Hue 1968 – M. Bowden

Sneak home and pray you’ll never know // the place where youth and laughter go. (S. Sassoon)

One of the things that always amazes me when I talk from my friends from the US is their deep distrust in the government.

Don’t get me wrong, I wouldn’t trust Ms. Teresa May with anything I hold dear, but at least I have a vague belief that whilst she may be screwing me over, she will be honest about it.

Not so people from the US. They aren’t even surprised anymore at any political scandals. In a way, they expect to be lied to. Nothing surprises them – except when people were telling the truth.
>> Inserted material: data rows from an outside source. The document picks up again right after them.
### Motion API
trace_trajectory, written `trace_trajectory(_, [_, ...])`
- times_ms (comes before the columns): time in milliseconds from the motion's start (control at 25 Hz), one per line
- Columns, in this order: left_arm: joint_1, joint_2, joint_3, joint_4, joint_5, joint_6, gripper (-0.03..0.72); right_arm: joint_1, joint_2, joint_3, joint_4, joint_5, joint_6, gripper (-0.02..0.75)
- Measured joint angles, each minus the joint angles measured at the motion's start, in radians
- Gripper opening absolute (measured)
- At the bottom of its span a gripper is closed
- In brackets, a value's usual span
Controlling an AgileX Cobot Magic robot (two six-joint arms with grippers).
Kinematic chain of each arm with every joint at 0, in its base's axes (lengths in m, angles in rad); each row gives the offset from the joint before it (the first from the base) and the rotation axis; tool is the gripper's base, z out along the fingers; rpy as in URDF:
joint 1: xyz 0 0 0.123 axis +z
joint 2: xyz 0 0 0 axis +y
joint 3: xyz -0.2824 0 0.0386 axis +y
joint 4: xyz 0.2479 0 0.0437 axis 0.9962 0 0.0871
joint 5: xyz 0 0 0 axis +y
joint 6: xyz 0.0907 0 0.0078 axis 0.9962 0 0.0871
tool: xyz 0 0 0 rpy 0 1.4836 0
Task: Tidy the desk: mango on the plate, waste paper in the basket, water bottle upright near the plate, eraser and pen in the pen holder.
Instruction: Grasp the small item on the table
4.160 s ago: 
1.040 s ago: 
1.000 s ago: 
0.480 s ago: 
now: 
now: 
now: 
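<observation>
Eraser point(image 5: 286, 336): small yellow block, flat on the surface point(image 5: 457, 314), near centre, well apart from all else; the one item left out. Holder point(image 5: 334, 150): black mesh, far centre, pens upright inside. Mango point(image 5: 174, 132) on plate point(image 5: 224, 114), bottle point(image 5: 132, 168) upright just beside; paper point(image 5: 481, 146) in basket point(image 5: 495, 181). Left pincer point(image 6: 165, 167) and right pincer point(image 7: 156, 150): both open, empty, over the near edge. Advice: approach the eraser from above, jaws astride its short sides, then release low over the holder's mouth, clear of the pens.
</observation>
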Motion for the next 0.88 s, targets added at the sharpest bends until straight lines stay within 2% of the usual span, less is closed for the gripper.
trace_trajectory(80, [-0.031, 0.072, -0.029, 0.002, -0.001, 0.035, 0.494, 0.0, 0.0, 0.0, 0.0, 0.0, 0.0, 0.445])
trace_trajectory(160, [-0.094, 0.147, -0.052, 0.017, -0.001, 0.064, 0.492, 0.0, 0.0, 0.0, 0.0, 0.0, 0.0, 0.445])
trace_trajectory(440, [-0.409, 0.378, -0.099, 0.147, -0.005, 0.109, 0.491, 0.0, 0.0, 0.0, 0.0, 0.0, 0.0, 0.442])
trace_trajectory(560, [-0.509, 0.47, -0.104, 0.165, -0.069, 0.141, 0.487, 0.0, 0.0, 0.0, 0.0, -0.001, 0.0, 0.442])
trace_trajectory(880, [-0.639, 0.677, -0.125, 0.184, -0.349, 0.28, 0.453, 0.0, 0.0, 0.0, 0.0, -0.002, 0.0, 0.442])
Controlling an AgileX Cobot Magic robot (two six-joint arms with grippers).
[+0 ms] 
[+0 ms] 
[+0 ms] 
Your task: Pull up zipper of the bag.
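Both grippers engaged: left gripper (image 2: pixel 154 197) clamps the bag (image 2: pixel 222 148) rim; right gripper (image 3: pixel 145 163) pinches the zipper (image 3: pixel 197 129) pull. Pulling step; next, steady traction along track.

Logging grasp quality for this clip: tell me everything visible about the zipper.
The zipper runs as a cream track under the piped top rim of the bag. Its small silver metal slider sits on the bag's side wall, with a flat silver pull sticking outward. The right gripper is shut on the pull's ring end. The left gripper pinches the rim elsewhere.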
I always wondered where this attitude came from. Shouldn’t Germans, for example, with their experience of government overreach, be much more wary of “Big Government’?

One reason why that’s not the case is the Vietnam War. Or, as Mark Bowen in his excellent book about the Tet offensive explains, it was all down to Hue.

I’m not going to talk about the actual fight on the ground. Even though that is a story worth telling – and Mark Bowden tells it extremely well. He follows individuals through the battle – it is worth noting at this point that he also gives us the Vietnamese Point of View. This dedication to telling both sides of the story is praiseworthy (even though the US narrative outweighs the Vietnamese side 2:1).

Suffice to say that the fight was gruesome and horrible. The brutality is most shocking in small details – like when Bowden cites a fact that Medics only survived on average for three days.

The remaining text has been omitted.